▶ [Directions]
Using the data that follows, return exactly the lines from the one that contains "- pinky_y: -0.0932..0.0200" through the one that contains "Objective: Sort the", ends included.

▶ [Data]
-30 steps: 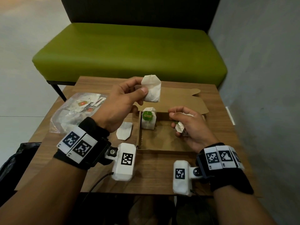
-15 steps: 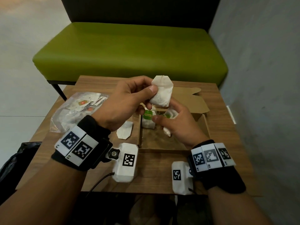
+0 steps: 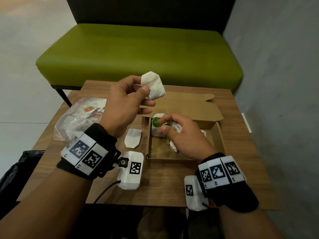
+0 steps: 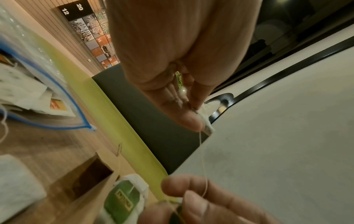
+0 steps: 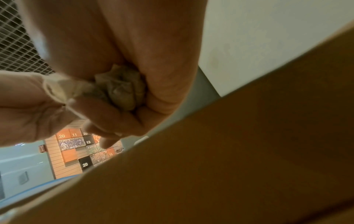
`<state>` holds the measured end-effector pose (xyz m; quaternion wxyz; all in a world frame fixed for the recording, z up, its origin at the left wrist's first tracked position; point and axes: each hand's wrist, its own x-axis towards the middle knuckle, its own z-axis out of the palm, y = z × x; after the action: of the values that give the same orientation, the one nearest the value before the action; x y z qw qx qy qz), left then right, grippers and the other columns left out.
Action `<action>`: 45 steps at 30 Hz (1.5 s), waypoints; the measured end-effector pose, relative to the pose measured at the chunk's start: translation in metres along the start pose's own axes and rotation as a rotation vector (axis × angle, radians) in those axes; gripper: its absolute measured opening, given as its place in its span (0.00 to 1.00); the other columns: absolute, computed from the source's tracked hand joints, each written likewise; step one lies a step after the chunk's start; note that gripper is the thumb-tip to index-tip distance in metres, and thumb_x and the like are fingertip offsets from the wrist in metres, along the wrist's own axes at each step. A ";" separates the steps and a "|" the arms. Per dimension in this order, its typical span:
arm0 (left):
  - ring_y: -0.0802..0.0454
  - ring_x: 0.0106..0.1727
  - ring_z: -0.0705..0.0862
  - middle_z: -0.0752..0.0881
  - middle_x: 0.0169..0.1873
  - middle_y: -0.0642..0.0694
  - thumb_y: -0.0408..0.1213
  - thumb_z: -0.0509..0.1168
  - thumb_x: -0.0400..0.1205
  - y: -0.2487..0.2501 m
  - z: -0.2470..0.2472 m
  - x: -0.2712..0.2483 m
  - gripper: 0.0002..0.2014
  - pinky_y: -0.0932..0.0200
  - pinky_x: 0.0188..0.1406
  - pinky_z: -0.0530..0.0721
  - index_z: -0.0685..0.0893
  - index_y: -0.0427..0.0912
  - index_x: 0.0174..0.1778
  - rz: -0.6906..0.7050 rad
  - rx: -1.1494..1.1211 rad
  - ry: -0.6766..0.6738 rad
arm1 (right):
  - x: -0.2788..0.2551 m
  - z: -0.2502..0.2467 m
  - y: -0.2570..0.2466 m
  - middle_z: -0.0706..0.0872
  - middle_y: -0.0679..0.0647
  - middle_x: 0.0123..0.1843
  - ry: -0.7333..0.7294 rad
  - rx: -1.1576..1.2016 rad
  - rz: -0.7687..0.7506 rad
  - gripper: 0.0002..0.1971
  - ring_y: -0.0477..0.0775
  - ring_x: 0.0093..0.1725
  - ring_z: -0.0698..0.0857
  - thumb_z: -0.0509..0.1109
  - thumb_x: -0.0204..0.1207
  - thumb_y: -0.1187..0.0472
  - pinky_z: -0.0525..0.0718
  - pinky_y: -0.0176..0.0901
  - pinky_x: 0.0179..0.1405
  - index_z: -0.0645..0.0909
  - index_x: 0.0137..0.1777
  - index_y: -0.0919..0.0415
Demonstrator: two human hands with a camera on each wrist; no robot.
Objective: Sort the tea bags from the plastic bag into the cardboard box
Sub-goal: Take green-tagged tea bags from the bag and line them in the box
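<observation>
My left hand (image 3: pixel 138 91) pinches a white tea bag (image 3: pixel 154 87) in the air above the table, behind the open cardboard box (image 3: pixel 218 140). A thin string (image 3: pixel 168 112) runs from that bag down to my right hand (image 3: pixel 164 125), which pinches it over the box and also grips a crumpled tea bag (image 5: pixel 119 89) in its palm. A tea bag with a green tag (image 3: pixel 158 125) stands inside the box at its far left corner. In the left wrist view the string (image 4: pixel 203 159) and the green-tagged bag (image 4: pixel 124 201) show. The plastic bag (image 3: pixel 77 118) with several tea bags lies at the table's left.
A loose white tea bag (image 3: pixel 133 139) lies on the wooden table (image 3: pixel 164 185) just left of the box. The box lid (image 3: pixel 193 106) lies folded back flat. A green bench (image 3: pixel 138 54) stands behind the table, a grey wall to the right.
My right hand moved from the box's right side to its far left corner and took the string. My left hand held its tea bag aloft, shifting slightly right, then back.
</observation>
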<state>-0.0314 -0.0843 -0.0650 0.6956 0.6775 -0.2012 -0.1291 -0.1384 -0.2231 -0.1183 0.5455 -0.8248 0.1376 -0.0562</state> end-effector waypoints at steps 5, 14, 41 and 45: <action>0.48 0.40 0.93 0.83 0.42 0.48 0.31 0.67 0.85 -0.007 0.004 0.000 0.10 0.57 0.30 0.88 0.82 0.40 0.62 0.006 0.116 0.007 | -0.001 0.002 -0.005 0.90 0.43 0.44 -0.009 -0.034 -0.034 0.07 0.43 0.41 0.85 0.69 0.83 0.58 0.78 0.41 0.43 0.86 0.45 0.47; 0.54 0.37 0.91 0.86 0.45 0.50 0.35 0.67 0.85 -0.019 -0.006 0.003 0.11 0.47 0.34 0.91 0.84 0.50 0.62 0.132 0.465 0.046 | -0.003 -0.003 -0.016 0.88 0.42 0.42 0.070 -0.043 -0.101 0.06 0.39 0.36 0.83 0.72 0.82 0.60 0.80 0.36 0.33 0.86 0.53 0.47; 0.44 0.40 0.90 0.90 0.49 0.37 0.34 0.53 0.91 -0.010 0.008 -0.016 0.13 0.52 0.42 0.90 0.82 0.40 0.61 -0.334 0.303 -0.618 | 0.001 -0.020 -0.020 0.88 0.41 0.41 0.257 -0.140 -0.265 0.03 0.38 0.46 0.85 0.77 0.77 0.63 0.78 0.26 0.44 0.86 0.47 0.55; 0.44 0.43 0.92 0.90 0.50 0.38 0.45 0.59 0.88 -0.011 0.009 -0.018 0.14 0.54 0.42 0.91 0.83 0.40 0.58 -0.262 0.255 -0.633 | 0.001 -0.020 -0.022 0.88 0.43 0.41 0.262 -0.073 -0.247 0.04 0.42 0.45 0.87 0.77 0.77 0.63 0.85 0.40 0.45 0.86 0.46 0.54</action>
<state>-0.0503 -0.0851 -0.0782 0.4865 0.7051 -0.3326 -0.3943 -0.1390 -0.2331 -0.0905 0.4814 -0.8404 0.1070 -0.2247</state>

▶ [Answer space]
  - pinky_y: -0.0932..0.0200
  - pinky_x: 0.0188..0.1406
  - pinky_z: -0.0530..0.0721
  - index_z: -0.0685..0.0893
  - index_y: -0.0427..0.0912
  - index_x: 0.0174..0.1778
  - rz: -0.6906..0.7050 rad
  - rx: -1.1494..1.1211 rad
  - ry: -0.6766..0.6738 rad
arm1 (right):
  - x: -0.2788..0.2551 m
  - z: -0.2502..0.2467 m
  - y: -0.2570..0.2466 m
  - middle_z: -0.0706..0.0872
  - middle_y: -0.0679..0.0647
  - middle_x: 0.0123..0.1843
  - ry: -0.7333..0.7294 rad
  - rx: -1.1576..1.2016 rad
  - rz: -0.7687..0.7506 rad
  - gripper: 0.0002..0.1971
  - ring_y: -0.0477..0.0775
  - ring_x: 0.0093..0.1725
  - ring_z: -0.0698..0.0857
  - thumb_z: -0.0509..0.1109
  - thumb_x: -0.0204..0.1207
  - thumb_y: -0.1187..0.0472
  - pinky_z: -0.0525..0.0718
  - pinky_y: -0.0176..0.0901
  - pinky_x: 0.0179..0.1405
  - index_z: -0.0645..0.0909
  - index_x: 0.0137..0.1777
  - index_y: -0.0919..0.0415
Demonstrator: two human hands with a camera on each wrist; no robot.
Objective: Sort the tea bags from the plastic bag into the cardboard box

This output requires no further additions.